The whole listing needs to be written out exactly, except for any images.
== Provided material ==
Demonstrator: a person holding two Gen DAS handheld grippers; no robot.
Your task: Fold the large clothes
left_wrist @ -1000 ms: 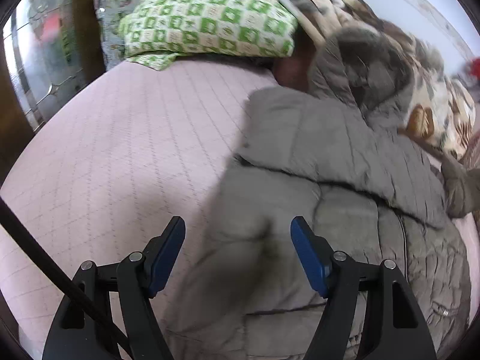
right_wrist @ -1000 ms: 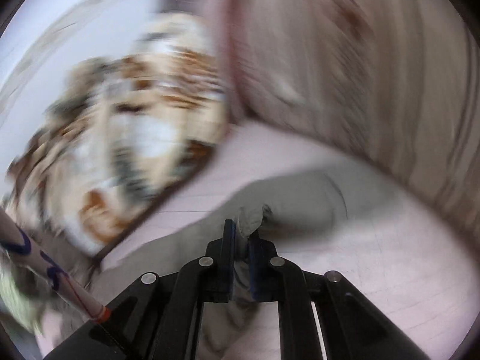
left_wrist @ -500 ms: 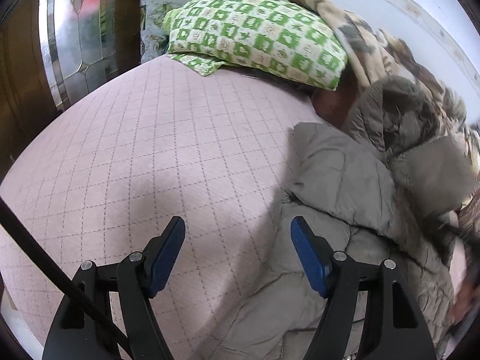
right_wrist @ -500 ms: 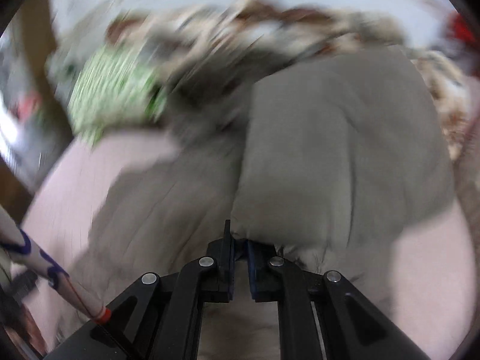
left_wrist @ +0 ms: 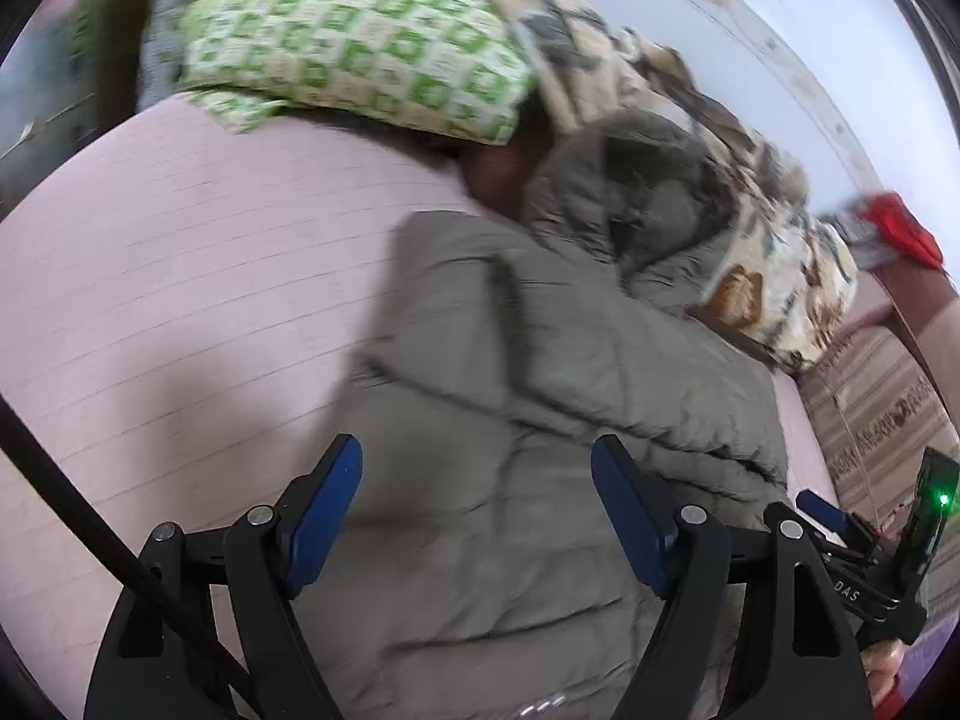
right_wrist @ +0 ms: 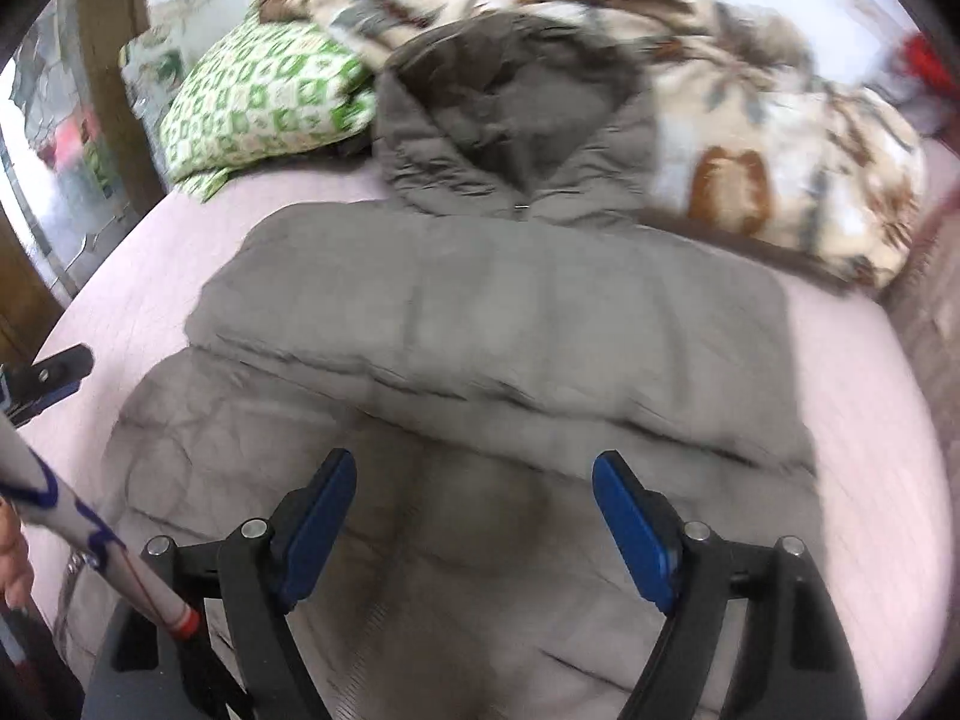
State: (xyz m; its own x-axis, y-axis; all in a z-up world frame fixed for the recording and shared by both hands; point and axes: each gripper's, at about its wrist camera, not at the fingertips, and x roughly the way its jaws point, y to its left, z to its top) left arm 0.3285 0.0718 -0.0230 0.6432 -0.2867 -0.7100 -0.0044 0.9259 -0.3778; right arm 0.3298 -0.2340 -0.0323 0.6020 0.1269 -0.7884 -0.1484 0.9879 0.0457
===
Problem solution.
Demonstrator: a person holding two Gen DAS handheld grippers; no robot.
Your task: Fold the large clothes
left_wrist @ -1000 ms: 
right_wrist @ -1000 ms: 
left_wrist @ -500 ms: 
right_wrist @ -500 ms: 
left_wrist @ +0 ms: 
right_wrist @ +0 ms: 
State: (xyz m; its own x-axis, y-axis; all in a z-up world frame fixed for the recording and shared by both hands; point and axes: each gripper's, at about its wrist camera, not at the fingertips, and x roughly the way its jaws point, y to its left, z to its top) left arm 0.3285 0.0718 -0.0230 0.6432 -0.2867 -0.7100 -0.0044 0.9259 -0.3778; right arm 0.3298 -0.2340 -0.0323 0.6020 0.1269 -0.7884 -0.1484 0.9879 0.0457

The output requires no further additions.